━━━ Data block
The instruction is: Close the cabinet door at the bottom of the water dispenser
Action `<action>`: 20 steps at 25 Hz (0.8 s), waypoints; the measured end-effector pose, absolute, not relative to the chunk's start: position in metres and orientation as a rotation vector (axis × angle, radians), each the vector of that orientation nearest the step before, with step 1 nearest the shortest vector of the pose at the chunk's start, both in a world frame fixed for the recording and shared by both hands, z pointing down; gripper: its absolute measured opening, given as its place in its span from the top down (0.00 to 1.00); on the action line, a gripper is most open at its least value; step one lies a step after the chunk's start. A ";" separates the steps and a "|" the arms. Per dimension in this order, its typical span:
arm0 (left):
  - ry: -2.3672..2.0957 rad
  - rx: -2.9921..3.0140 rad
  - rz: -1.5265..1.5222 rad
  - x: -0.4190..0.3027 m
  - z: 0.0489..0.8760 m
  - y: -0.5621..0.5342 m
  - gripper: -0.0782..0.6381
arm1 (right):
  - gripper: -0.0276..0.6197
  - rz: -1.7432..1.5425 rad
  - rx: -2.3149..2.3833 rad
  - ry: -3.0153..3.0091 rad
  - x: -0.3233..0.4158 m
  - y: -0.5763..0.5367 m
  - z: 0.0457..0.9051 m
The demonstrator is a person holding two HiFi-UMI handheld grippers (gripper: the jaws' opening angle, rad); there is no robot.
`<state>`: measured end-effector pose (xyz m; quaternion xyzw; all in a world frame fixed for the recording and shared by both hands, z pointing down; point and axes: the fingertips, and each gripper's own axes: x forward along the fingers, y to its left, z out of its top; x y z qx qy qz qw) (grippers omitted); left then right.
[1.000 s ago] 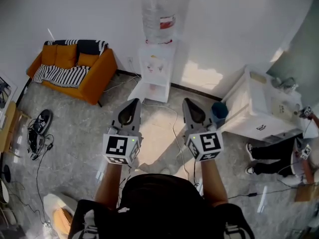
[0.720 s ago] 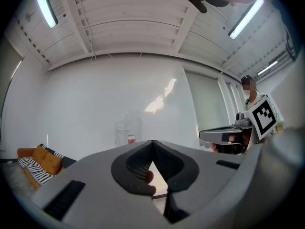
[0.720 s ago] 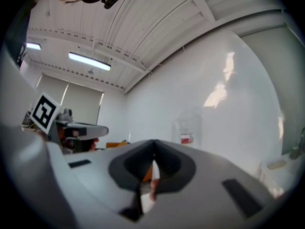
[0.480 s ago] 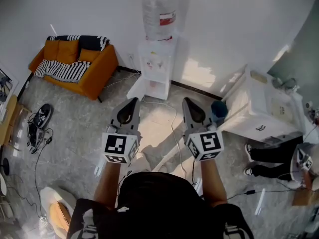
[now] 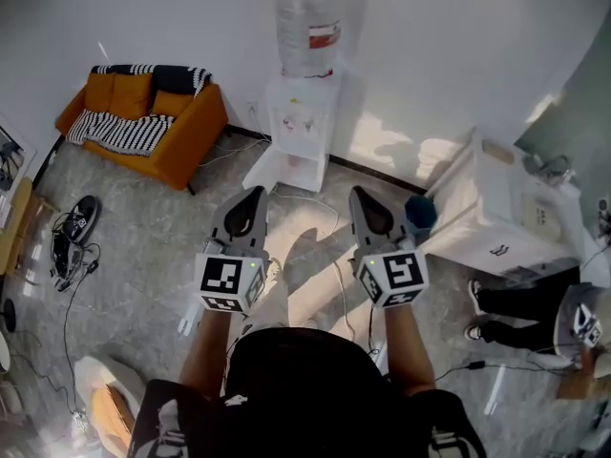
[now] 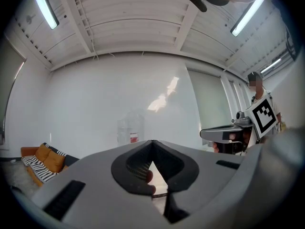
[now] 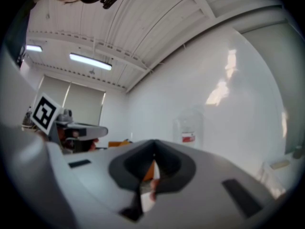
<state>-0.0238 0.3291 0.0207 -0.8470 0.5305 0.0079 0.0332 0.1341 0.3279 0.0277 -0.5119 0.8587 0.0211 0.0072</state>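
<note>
Tall white water dispenser (image 5: 304, 113) far ahead, its white bottom cabinet door (image 5: 264, 172) open.
The left hand-held gripper (image 5: 256, 193) and right hand-held gripper (image 5: 357, 193) are clenched, empty.

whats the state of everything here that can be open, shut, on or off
left gripper, shut, nothing between its jaws
right gripper, shut, nothing between its jaws
cabinet door, open, swung out to the left at the foot of the water dispenser
water bottle, upright on top of the water dispenser
ceiling lights, on
</note>
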 end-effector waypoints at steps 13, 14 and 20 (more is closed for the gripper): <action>1.647 -2.631 0.037 -0.033 0.030 0.254 0.88 | 0.91 0.054 -1.613 2.704 0.126 0.255 0.037; 1.648 -2.637 0.039 -0.034 0.031 0.247 0.88 | 0.91 0.051 -1.615 2.705 0.125 0.247 0.037; 1.641 -2.651 0.042 -0.041 0.031 0.193 0.88 | 0.91 0.044 -1.628 2.713 0.117 0.197 0.039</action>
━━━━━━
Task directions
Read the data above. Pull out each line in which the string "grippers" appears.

Final answer
The demonstrator is a person holding two HiFi-UMI handheld grippers (gripper: the jaws' opening angle, rad); there is no robot.
`<state>`: measured end-effector pose (xyz m; quaternion xyzw; all in a world frame fixed for the recording and shared by both hands, z pointing down; point and axes: the fingertips, and each gripper's own axes: x forward along the fingers, y to its left, z out of its top; x y z qx qy qz qw) (grippers omitted); left then right.

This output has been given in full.